In Exercises \(9-18,\) write the function in the form \(y=f(u)\) and \(u=g(x) .\) Then find \(d y / d x\) as a function of \(x .\) $$y=\cot \left(\pi-\frac{1}{x}\right)$$

Short Answer

Expert verified
\(\frac{dy}{dx} = -\csc^2\left(\pi - \frac{1}{x}\right) \times \frac{1}{x^2}\)."

Step by step solution

01

Identify Inner and Outer Functions

Here, we need to express the function in the form \(y=f(u)\) and \(u=g(x)\). The expression we have is \(y=\cot \left(\pi - \frac{1}{x}\right)\). We can identify the inner function as \(u=g(x)=\pi - \frac{1}{x}\) and the outer function as \(y=f(u)=\cot(u)\).
02

Differentiate the Outer Function with Respect to Inner Function

Now, differentiate the outer function \(y=f(u)=\cot(u)\) with respect to \(u\). The derivative of \(\cot(u)\) is \(-\csc^2(u)\). So, \(\frac{dy}{du} = -\csc^2(u)\).
03

Differentiate the Inner Function with Respect to \(x\)

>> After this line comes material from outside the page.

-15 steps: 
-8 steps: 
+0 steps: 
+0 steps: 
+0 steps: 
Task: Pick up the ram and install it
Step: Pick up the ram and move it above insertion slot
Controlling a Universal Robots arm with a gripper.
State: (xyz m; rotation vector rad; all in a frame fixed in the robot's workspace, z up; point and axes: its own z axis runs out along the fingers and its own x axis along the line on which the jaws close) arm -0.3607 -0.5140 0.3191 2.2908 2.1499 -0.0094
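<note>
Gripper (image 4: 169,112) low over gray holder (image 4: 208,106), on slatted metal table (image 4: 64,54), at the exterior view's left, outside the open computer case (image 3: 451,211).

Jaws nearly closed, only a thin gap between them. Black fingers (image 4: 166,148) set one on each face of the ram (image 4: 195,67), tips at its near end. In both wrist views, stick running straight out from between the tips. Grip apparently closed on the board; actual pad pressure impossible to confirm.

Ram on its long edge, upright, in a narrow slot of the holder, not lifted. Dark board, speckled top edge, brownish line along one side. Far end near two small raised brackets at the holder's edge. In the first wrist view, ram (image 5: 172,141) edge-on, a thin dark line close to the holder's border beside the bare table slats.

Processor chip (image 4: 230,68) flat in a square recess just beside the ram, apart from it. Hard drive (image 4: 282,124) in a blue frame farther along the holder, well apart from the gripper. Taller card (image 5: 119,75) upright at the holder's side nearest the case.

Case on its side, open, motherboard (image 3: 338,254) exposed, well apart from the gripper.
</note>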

Next, we need to differentiate the inner function \(u=g(x)=\pi - \frac{1}{x}\) with respect to \(x\). The derivative of \(\pi\) is 0, and the derivative of \(-\frac{1}{x}\) is \(\frac{1}{x^2}\). So, \(\frac{du}{dx} = \frac{1}{x^2}\).
04

Apply the Chain Rule

Use the chain rule to find \(\frac{dy}{dx}\), which is \(\frac{dy}{du} \times \frac{du}{dx}\). Substitute the derivatives we found: \(\frac{dy}{dx} = -\csc^2(u) \times \frac{1}{x^2}\).
05

Substitute Back \(u=g(x)\)

Substitute back \(u=\pi - \frac{1}{x}\) into the expression for the derivative. \(\frac{dy}{dx} = -\csc^2\left(\pi - \frac{1}{x}\right) \times \frac{1}{x^2}\). This gives us the derivative as a function of \(x\).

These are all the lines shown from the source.